++++ Data excerpt ++++

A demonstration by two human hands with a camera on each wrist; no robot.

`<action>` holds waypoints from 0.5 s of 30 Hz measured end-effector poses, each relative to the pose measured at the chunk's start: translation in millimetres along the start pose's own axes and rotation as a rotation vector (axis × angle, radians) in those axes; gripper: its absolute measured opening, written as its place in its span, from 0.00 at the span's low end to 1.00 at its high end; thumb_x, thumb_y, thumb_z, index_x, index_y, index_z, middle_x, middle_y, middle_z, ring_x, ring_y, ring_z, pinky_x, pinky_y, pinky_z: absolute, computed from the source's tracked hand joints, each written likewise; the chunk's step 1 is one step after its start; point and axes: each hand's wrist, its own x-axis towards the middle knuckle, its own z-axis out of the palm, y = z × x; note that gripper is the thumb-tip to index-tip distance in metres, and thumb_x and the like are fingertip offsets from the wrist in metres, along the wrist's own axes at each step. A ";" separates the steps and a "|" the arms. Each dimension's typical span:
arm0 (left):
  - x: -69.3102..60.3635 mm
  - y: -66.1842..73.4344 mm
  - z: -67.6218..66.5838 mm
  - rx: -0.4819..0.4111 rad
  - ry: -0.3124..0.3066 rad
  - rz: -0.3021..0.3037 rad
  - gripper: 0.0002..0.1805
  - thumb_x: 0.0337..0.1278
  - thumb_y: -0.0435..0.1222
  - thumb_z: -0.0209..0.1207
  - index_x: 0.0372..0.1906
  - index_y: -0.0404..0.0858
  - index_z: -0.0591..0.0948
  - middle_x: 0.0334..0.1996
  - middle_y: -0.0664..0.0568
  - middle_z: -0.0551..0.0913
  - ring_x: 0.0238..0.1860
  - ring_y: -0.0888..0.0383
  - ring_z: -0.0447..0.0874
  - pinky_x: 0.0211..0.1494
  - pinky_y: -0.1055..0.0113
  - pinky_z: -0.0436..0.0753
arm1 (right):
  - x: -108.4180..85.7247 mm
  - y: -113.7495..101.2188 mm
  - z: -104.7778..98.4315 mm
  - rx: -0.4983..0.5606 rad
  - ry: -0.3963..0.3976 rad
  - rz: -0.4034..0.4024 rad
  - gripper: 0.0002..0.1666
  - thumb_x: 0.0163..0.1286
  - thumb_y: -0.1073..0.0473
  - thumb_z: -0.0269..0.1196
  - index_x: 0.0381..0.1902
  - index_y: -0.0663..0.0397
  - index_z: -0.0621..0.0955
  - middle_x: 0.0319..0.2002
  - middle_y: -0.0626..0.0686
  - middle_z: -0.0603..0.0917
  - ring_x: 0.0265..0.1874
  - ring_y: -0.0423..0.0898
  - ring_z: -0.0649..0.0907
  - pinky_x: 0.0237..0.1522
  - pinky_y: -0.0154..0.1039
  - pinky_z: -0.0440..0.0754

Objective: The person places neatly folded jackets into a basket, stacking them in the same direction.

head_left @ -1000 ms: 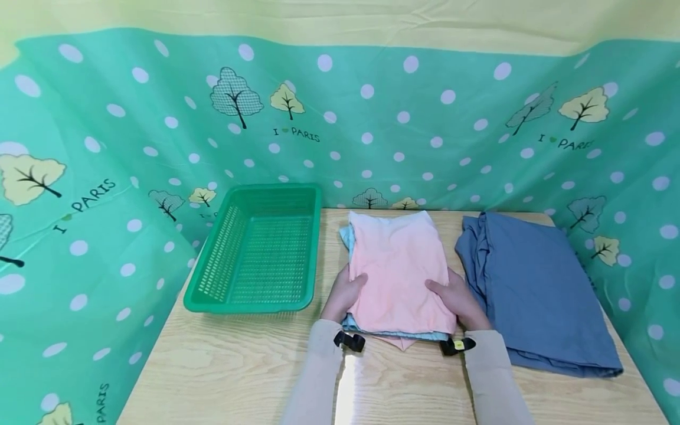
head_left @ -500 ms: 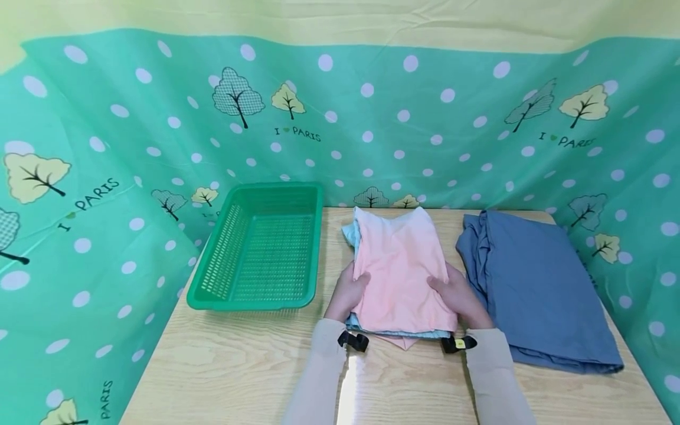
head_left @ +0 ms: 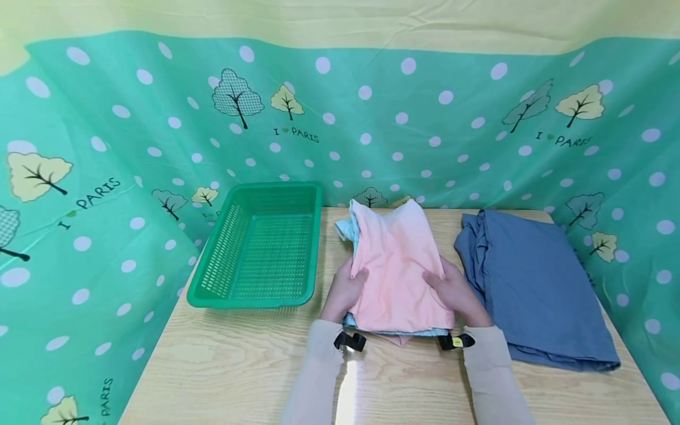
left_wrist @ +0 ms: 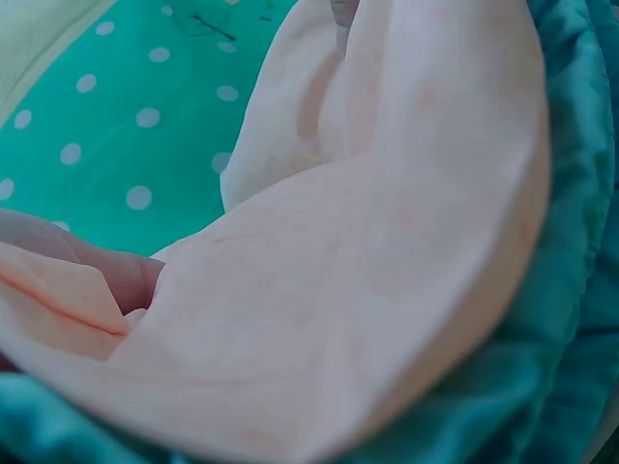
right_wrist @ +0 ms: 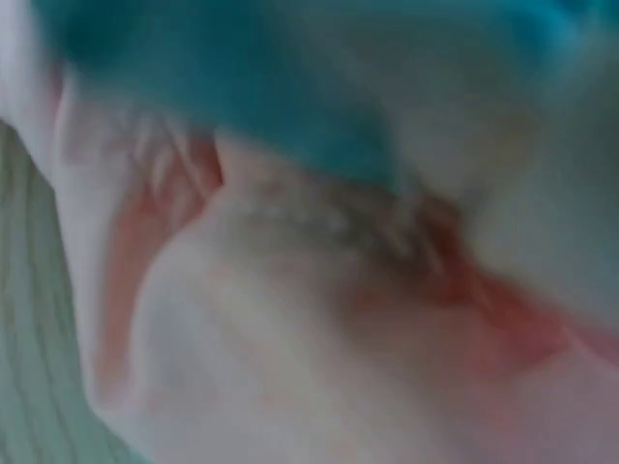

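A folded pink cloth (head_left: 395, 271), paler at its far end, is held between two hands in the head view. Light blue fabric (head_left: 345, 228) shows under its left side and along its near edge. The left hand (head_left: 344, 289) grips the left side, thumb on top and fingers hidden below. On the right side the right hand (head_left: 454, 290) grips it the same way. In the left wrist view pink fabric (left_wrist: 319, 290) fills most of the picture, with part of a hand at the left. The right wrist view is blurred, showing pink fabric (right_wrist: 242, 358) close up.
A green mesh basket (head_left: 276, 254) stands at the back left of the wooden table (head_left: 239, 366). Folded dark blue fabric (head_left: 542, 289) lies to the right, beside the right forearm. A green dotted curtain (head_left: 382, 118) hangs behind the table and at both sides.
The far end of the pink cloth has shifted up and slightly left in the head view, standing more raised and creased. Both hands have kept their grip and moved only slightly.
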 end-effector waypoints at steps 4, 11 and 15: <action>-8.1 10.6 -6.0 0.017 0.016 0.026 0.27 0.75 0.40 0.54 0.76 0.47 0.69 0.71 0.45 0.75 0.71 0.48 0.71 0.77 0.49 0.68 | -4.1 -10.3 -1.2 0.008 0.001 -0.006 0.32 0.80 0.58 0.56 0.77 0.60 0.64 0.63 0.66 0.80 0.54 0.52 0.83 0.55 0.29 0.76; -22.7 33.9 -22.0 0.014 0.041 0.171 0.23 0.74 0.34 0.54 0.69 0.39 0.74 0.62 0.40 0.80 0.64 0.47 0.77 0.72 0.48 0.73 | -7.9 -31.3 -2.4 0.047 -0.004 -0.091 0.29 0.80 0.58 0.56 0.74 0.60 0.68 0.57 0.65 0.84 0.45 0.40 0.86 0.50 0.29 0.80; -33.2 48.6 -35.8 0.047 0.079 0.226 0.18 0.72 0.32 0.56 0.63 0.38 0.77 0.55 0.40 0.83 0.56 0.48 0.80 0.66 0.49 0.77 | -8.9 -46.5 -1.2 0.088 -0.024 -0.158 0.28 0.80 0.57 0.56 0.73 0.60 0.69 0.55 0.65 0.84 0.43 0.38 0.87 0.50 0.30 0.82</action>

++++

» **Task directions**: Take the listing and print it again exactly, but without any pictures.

» **Answer below**:
A demonstration by two human hands with a camera on each wrist; no robot.

`<action>` holds waypoints from 0.5 s of 30 Hz measured end-effector poses, each relative to the pose measured at the chunk's start: translation in millimetres along the start pose's own axes and rotation as a rotation vector (axis × angle, radians) in those axes; gripper: its absolute measured opening, written as its place in its span, from 0.00 at the span's low end to 1.00 at its high end; thumb_x, thumb_y, thumb_z, index_x, index_y, index_z, middle_x, middle_y, middle_z, ring_x, ring_y, ring_z, pinky_x, pinky_y, pinky_z: absolute, computed from the source's tracked hand joints, each written likewise; the chunk's step 1 is one step after its start; point and axes: each hand's wrist, its own x-axis towards the middle knuckle, its own z-axis out of the palm, y = z × x; note that gripper is the thumb-tip to index-tip distance in metres, and thumb_x and the like are fingertip offsets from the wrist in metres, along the wrist's own axes at each step. A ";" separates the steps and a "|" the arms. Each dimension's typical span:
arm0 (left):
  - x: -69.3102..60.3635 mm
  - y: -66.1842..73.4344 mm
  - z: -67.6218..66.5838 mm
  - rx: -0.4819..0.4111 rad
  - ry: -0.3124..0.3066 rad
  - rz: -0.3021..0.3037 rad
  - gripper: 0.0002..0.1805
  - thumb_x: 0.0337..0.1278
  - thumb_y: -0.0435..0.1222
  - thumb_z: -0.0209..0.1207
  - index_x: 0.0372..0.1906
  - index_y: -0.0404..0.0858
  - index_z: -0.0591..0.0948
  - middle_x: 0.0334..0.1996
  - middle_y: -0.0664..0.0568
  - middle_z: -0.0551..0.0913
  - ring_x: 0.0238..0.1860
  - ring_y: -0.0888..0.0383
  - ring_z: -0.0447..0.0874
  - pinky_x: 0.0211..0.1494
  - pinky_y: -0.1055..0.0113
  - pinky_z: -0.0436..0.0753
arm1 (right):
  - x: -108.4180..85.7247 mm
  - y: -113.7495..101.2188 mm
  - z: -104.7778..98.4315 mm
  - rx: -0.4983..0.5606 rad
  - ry: -0.3963..0.3976 rad
  - rz: -0.4034..0.4024 rad
  - gripper: 0.0002..0.1666
  - thumb_x: 0.0163..0.1286
  - thumb_y: -0.1073..0.0473
  - thumb_z: -0.0269..0.1196
  - index_x: 0.0381..0.1902
  - index_y: -0.0663..0.0397
  - index_z: -0.0621..0.0955
  - middle_x: 0.0319..0.2002
  - middle_y: -0.0626..0.0686
  - middle_z: -0.0603..0.0917
  - ring_x: 0.0265..0.1874
  - ring_y: -0.0423..0.0898
  - ring_z: -0.0649..0.0907
  - pinky_x: 0.0237..0.1522
  - pinky_y: -0.0154..0.1039
  - pinky_z: -0.0440..0.0754

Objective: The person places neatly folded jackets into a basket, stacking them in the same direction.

head_left @ -1000 ms: 
head_left @ -500 ms: 
head_left @ +0 ms: 
left_wrist @ +0 ms: 
right_wrist @ +0 ms: 

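A folded pink cloth (head_left: 395, 271), paler at its far end, is held between two hands in the head view. Light blue fabric (head_left: 345, 228) shows under its left side and along its near edge. The left hand (head_left: 344, 289) grips the left side, thumb on top and fingers hidden below. On the right side the right hand (head_left: 454, 290) grips it the same way. In the left wrist view pink fabric (left_wrist: 319, 290) fills most of the picture, with part of a hand at the left. The right wrist view is blurred, showing pink fabric (right_wrist: 242, 358) close up.
A green mesh basket (head_left: 276, 254) stands at the back left of the wooden table (head_left: 239, 366). Folded dark blue fabric (head_left: 542, 289) lies to the right, beside the right forearm. A green dotted curtain (head_left: 382, 118) hangs behind the table and at both sides.
The far end of the pink cloth has shifted up and slightly left in the head view, standing more raised and creased. Both hands have kept their grip and moved only slightly.
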 end-effector waypoints at steps 4, 11 and 15: <action>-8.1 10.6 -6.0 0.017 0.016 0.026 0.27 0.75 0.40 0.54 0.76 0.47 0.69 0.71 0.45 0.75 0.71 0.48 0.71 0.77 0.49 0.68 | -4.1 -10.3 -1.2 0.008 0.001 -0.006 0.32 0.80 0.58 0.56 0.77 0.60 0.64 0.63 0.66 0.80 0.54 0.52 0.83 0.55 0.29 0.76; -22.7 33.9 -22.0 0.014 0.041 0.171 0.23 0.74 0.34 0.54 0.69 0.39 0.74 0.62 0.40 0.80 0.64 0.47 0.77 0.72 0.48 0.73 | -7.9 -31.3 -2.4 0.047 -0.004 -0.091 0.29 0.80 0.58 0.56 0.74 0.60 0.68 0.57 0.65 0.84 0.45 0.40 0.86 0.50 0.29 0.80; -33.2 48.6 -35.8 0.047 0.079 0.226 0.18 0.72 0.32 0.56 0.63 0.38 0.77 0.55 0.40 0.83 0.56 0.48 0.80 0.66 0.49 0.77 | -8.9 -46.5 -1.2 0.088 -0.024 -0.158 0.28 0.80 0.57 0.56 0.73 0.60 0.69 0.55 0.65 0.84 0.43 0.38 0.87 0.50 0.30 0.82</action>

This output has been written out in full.